Now that the baby's down to nursing once a day, I decided it was time to ditch the nursing bras and buy some regular ones. We were at Wal-Mart, and I steered the family toward the women's clothing area.

Since my boys are all too young to be embarrassed by bra shopping with their mother, they were eager to help. I asked them to look for my size, and for the two who can read I asked them to look for cotton. Eventually, I came away with two new bras and a sports bra for sleeping in.

That night, I put on my new sports bra and pajama pants and began my nightly rituals. As I stood brushing my teeth, Isaac (3) came in.

"Mommy, are those your new ones?" he asked, pointing at my chest.

I choked on the toothpaste. "What?"

Getting closer, he poked me in the sports bra. "Are those your new ones?"

Trying not to laugh, I said, "Oh, yes, this is one of my new ones."

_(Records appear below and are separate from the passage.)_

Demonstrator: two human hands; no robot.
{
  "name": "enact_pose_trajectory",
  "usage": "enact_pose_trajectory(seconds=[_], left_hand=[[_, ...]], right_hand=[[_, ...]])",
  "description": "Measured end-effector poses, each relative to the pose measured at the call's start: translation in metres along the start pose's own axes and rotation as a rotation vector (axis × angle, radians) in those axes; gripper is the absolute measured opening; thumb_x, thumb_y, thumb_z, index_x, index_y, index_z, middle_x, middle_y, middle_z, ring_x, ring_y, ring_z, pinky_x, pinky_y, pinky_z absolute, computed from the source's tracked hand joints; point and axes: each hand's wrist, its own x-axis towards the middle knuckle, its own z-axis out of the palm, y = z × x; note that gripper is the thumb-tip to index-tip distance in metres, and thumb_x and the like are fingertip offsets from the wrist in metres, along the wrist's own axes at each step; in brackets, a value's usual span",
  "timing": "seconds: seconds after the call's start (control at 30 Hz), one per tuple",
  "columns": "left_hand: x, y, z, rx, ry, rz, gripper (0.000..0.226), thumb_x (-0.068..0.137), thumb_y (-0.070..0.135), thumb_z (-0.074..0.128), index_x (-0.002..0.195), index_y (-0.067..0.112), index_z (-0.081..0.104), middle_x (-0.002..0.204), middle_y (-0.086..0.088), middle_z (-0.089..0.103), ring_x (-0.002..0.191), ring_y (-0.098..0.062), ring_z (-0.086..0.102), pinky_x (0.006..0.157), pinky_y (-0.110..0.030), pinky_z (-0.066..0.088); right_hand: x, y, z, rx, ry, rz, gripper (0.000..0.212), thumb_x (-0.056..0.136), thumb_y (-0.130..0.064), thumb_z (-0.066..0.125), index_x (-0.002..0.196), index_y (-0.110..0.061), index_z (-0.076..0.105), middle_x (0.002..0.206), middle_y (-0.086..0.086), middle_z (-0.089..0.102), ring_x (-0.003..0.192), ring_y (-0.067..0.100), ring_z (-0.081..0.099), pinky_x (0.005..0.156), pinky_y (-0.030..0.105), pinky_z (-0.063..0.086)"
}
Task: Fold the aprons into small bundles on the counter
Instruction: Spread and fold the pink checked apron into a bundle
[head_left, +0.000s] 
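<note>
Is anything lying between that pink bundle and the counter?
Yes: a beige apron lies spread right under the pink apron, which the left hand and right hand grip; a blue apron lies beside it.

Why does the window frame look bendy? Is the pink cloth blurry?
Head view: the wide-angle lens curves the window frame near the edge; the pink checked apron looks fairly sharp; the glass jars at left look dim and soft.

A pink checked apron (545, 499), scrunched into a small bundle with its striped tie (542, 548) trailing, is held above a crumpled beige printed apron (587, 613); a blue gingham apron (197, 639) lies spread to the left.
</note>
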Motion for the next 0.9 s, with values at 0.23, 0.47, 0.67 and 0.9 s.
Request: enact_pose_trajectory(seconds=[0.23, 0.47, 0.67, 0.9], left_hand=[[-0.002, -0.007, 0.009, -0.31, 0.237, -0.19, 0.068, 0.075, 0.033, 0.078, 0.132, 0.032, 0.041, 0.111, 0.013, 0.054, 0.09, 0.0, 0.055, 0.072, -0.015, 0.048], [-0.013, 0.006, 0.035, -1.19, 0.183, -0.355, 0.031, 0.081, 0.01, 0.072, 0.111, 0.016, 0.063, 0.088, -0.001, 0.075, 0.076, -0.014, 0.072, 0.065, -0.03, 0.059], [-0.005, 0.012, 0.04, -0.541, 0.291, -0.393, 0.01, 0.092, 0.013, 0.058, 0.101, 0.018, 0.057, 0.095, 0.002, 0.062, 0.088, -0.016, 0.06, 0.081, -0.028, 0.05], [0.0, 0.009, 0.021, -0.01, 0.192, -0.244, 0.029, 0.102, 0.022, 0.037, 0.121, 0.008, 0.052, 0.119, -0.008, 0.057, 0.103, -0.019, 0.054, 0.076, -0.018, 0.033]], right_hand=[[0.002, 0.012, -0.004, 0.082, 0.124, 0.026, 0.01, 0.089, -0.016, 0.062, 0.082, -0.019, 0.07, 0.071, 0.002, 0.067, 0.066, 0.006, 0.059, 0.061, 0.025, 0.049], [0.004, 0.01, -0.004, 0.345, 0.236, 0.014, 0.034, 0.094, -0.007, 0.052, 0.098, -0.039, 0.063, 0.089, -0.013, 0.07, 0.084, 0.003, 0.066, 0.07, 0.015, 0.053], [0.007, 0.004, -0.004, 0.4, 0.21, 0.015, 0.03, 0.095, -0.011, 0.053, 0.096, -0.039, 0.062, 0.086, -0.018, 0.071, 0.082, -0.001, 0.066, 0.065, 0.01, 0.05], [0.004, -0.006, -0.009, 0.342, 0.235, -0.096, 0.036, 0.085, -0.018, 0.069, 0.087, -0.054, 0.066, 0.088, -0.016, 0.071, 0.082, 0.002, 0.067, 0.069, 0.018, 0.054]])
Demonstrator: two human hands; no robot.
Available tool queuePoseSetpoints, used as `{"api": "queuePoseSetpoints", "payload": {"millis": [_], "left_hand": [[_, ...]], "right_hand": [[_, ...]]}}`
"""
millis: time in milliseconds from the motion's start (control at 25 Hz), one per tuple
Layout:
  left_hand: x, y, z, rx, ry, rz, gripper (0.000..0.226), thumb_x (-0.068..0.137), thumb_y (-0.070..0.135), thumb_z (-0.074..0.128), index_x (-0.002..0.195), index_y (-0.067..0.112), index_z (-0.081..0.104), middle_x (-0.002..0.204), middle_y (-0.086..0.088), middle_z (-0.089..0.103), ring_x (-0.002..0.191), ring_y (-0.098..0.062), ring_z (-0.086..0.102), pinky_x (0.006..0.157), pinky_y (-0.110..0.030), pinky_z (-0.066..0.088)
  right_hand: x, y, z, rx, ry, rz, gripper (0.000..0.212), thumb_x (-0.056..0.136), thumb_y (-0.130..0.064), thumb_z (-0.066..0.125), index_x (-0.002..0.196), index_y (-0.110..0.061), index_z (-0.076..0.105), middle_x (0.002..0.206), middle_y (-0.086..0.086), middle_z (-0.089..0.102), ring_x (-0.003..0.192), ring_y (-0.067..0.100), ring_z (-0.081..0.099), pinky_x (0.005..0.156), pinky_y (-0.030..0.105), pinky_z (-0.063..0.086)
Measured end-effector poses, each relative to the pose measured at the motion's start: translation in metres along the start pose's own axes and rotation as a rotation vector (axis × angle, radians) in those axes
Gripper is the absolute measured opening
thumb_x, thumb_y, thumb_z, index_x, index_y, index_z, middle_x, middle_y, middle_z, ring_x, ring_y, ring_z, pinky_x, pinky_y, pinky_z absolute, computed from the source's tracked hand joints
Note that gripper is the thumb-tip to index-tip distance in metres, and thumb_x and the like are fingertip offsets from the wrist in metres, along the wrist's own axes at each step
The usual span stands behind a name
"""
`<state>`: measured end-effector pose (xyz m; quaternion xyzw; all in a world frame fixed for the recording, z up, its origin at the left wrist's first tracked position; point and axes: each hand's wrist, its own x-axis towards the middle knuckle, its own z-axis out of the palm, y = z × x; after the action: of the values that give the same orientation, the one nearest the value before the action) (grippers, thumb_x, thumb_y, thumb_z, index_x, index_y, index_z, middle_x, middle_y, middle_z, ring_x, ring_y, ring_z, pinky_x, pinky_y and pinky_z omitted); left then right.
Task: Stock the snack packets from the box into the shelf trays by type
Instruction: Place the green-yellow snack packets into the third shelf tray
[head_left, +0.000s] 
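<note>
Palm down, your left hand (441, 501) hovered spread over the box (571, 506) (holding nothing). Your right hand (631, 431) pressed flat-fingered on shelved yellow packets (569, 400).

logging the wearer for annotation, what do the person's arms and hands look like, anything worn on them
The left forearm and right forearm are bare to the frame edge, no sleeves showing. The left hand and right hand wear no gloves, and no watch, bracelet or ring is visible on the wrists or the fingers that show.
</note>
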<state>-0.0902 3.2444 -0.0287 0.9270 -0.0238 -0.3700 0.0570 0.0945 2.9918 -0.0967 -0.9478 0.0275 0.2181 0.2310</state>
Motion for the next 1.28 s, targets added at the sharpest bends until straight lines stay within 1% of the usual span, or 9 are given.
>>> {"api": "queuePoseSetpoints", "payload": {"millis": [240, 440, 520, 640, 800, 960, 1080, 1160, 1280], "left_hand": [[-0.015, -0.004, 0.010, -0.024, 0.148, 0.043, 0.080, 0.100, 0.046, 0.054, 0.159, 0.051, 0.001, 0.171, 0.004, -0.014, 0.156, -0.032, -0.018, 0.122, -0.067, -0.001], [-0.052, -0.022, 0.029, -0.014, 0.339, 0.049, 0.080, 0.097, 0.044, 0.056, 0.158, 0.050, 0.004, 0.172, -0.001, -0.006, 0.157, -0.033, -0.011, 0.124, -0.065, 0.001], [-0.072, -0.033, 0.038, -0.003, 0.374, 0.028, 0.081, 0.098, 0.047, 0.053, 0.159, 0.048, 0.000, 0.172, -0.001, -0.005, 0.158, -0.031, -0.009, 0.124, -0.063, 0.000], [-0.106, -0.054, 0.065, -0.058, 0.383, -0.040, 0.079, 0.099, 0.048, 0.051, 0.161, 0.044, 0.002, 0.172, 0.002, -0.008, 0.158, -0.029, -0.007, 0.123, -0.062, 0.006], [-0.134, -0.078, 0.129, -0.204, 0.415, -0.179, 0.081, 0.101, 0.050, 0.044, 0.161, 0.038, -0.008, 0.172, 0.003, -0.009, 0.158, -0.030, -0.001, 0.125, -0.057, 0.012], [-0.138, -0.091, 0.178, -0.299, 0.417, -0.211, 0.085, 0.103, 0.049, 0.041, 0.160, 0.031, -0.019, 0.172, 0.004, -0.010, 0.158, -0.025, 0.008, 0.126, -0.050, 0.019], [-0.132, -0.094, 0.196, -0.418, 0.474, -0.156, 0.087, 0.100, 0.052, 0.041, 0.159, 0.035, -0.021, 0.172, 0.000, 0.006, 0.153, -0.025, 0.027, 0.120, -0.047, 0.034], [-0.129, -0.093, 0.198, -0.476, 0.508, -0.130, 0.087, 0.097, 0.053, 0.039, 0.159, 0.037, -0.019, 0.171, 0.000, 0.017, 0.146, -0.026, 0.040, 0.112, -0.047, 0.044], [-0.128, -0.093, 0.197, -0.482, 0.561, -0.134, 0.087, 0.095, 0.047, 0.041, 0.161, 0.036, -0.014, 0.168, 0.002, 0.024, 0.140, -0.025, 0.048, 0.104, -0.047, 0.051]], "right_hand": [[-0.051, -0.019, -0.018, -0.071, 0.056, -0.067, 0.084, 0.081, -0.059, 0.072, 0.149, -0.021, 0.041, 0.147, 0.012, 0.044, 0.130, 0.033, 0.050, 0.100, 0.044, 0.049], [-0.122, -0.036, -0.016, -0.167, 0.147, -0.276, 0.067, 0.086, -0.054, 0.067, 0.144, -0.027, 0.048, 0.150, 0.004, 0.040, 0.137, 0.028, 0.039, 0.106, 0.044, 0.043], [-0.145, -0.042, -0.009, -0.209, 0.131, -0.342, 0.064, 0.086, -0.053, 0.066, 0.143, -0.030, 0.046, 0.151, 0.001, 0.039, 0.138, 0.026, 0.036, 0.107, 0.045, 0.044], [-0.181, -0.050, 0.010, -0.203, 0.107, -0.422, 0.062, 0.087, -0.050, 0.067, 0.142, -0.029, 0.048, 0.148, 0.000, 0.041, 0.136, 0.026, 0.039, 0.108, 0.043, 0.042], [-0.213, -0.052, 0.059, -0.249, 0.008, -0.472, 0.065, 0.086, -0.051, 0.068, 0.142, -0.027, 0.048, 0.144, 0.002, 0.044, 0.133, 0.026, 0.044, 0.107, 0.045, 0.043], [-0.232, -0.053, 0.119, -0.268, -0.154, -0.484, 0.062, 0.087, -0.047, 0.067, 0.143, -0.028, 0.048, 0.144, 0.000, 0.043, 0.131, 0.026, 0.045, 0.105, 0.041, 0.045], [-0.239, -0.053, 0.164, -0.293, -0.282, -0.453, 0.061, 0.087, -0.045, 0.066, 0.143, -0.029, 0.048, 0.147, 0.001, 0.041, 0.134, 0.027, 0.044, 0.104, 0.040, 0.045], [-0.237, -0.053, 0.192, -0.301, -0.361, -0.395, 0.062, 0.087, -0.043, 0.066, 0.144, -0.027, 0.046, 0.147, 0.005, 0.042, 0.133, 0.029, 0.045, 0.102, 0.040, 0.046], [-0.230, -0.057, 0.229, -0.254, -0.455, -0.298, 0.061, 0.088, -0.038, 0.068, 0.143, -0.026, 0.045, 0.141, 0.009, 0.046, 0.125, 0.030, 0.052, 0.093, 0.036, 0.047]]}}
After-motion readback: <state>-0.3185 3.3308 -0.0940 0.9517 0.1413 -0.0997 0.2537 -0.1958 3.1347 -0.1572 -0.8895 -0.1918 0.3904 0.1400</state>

Satisfied, he turned to go. Suddenly, I realized the embarrassment to come if I didn't say something. "Isaac?" I said.

He turned back. "What?"

"Please don't go around telling people, 'Mommy got new ones.'"

Wednesday, April 19, 2006

WBW - Psychic

Last week, TKW told me I must be psychic. I posted the earliest picture I have at my disposal of me with my parents. Well, that's this week's assignment. So you can scroll down to last week for the absolute earliest one I have. But in the meantime, take a look at these other pictures, which were taken before my baby brother came along to mess things up join the family.
This is circa 1972. Look at the great muscle shirt my dad's sporting! And the hairstyle is so very 70s. Look at the sideburns! Love it, Dad, love it.

Here is my gorgeous mother in her lovely blue polyester pantsuit. I'm actually not 100% sure this is polyester, but in 1972, what else could it be? I am clearly sporting a new dress and shoes and looking absolutely adorable doing so.

So, did you play?

Tuesday, April 18, 2006

Morning already?

It's one of those mornings where my brain just isn't awake yet. Hubby woke me up around 7:30 and then joked, "You got up yesterday, so why do you need to do it again today?" I mumbled, "Good point," and rolled over.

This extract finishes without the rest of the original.